Hay éxitos que trascienden los resultados, que van más allá de victorias y derrotas y hoy es un día para celebrar que la ciudad ha vuelto a disfrutar del baloncesto –impreso en su ADN deportivo– como hacía años que no se lo permitían. Festejar que a “los de siempre” se les hayan sumado centenares más en Esteiro y que muchos de esos que creían muerto el baloncesto en la ciudad vuelvan a sentir el chirriar de la goma en el parquet. Celebrar que –al fin– el baloncesto une y no divide a los que tanto lo aman y necesitan en Ferrol.
Es un día para celebrar, para festejar… pero también para dar las gracias. A los que están y estuvieron sustentando el club en las últimas dos décadas. A los que contaron y recontaron pesetas y euros para cuadrar las cuentas, exponiendo su patrimonio y entregando más horas de las que tenía el día. A los que no gastaron más de lo que había en la hucha pensando siempre en que lo importante era llegar a mañana, no los éxitos de hoy. A los que llamaron a una y otra puerta y siguieron llamando a pesar de que no se abrían. A los que han hecho del Universitario, ese que se apellida Ferrol, un club modesto pero serio, de los que cumple.
Gracias al que lleva la batuta y a su guardia pretoriana.

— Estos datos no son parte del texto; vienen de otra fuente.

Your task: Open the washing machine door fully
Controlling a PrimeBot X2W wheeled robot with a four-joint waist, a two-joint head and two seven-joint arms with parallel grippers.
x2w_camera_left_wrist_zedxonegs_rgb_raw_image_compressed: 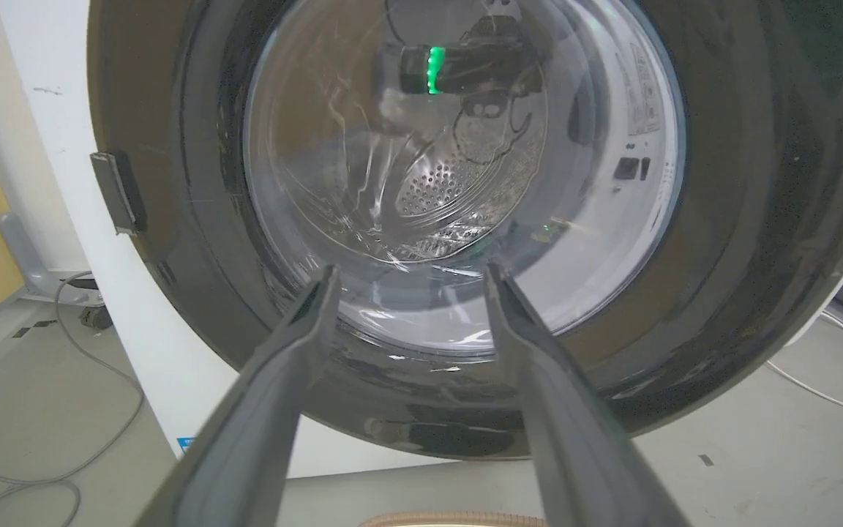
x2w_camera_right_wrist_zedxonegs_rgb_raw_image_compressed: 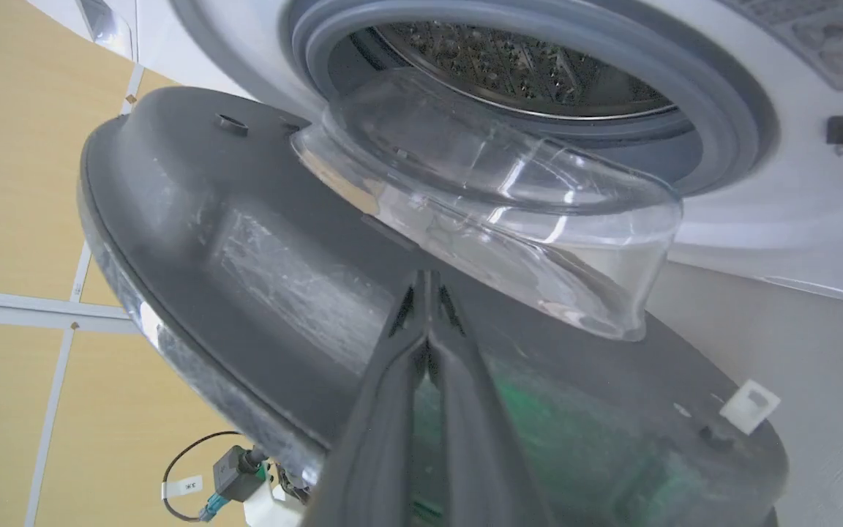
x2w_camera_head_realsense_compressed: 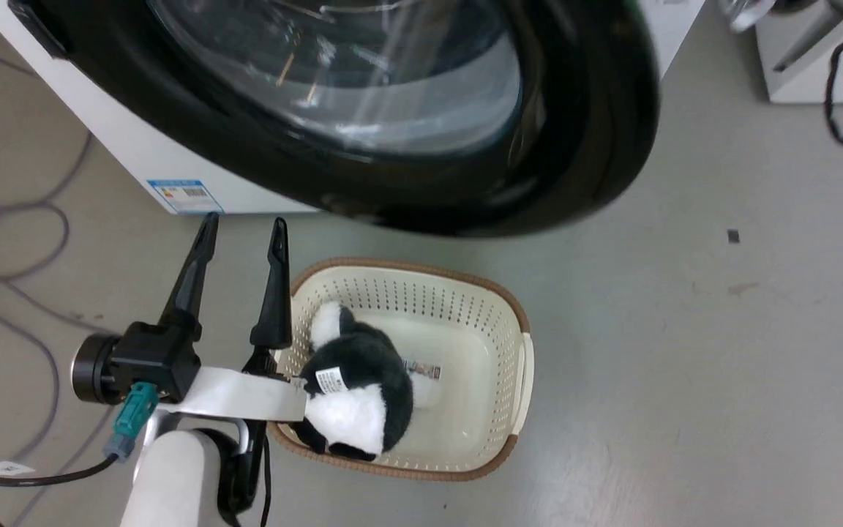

Al que como baloncestista, técnico y ferrolano no escatima esfuerzos para suplir con dedicación y trabajo las carencias que deportivamente acechan a los clubes pobres. Al que promete trabajo y confianza, inspira crecimiento y recoge éxitos y afecto. Al que es generoso con los suyos en los éxitos y cauteloso en las derrotas.
Y, sobre todo, gracias a ellas. A las que han peleado del primer al último balón como si la vida les fuese en ello. A las que han estado en pista más minutos de lo que sus cuerpos les permitían. A las que nos enseñaron que la ambición no es mala si hace posible lo imposible. A las que demostraron que nada está perdido hasta que suena la bocina. A las que corrieron, saltaron y se pelearon sin importar lo rápido o grande que fuese el rival. A las que desafiaron sus fuerzas para firmar un autógrafo más, para posar para una última foto, para chocar una mano o repartir abrazos. A las que se implicaron para que el Uni ganase pero, sobre todo, para que creciese. A las que hicieron afición y fueron capaces de compartir sus éxitos hasta el extremo de que quien pasó por Esteiro los vivió como propios. Eso se llama ilusión.
Hoy toca festejar, pero en la resaca también es momento de renovar el compromiso y asumir que es cosa de todos hacer que esto no acabe aquí. Hacer que esto sea solo el comienzo. Acudir a Esteiro al eco de la victoria es divertido; pero hacerlo SIEMPRE es lo que prolongará la vida de este club.
Ahora que lo pienso, creo que he mentido. Sí, hoy es un día para estar feliz, pero también un poco triste… Triste al pensar que en un par de días será sábado y no juega el Uni en Esteiro.